**Task directions**
I would like the number of lines in the data that contain the word "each". Please give that number alone.

**Collected data**
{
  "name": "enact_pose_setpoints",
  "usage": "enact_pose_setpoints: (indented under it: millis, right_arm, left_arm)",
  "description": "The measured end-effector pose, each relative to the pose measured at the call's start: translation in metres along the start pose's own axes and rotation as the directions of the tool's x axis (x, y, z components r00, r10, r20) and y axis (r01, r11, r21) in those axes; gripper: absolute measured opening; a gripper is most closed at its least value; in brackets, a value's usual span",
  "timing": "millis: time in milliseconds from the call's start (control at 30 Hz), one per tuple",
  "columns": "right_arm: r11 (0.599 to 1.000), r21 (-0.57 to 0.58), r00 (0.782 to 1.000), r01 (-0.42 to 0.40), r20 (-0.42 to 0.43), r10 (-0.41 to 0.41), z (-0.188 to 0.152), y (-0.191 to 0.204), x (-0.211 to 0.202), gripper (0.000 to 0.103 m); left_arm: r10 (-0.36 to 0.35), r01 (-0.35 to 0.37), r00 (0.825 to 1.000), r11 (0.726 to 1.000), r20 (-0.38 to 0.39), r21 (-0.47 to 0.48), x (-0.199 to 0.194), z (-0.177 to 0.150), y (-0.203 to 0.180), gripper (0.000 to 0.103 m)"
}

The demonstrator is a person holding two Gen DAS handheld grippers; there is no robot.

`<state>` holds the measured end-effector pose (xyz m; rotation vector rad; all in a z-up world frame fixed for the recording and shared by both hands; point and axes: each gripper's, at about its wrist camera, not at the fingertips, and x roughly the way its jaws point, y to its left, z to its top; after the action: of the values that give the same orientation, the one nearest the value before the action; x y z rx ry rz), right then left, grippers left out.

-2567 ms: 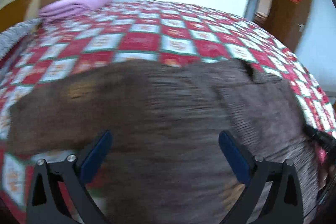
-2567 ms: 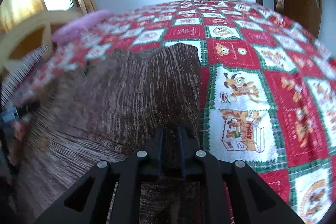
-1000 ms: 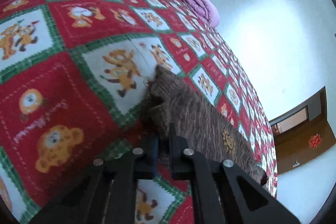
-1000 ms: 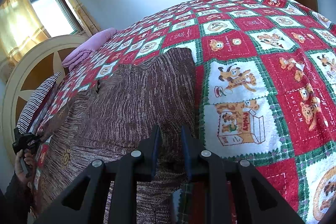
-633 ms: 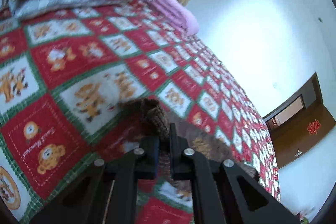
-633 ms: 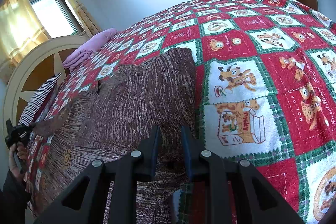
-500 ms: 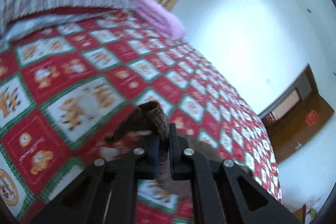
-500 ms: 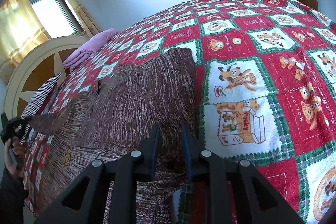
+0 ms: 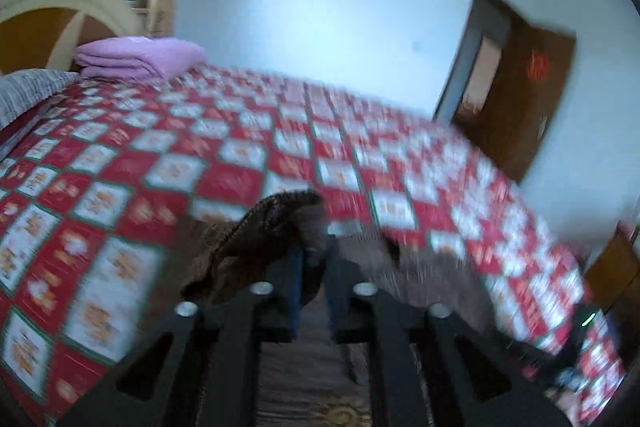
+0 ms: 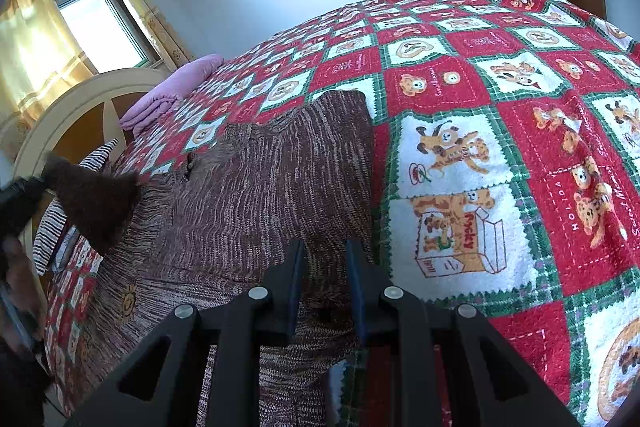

**Output for this exercise**
2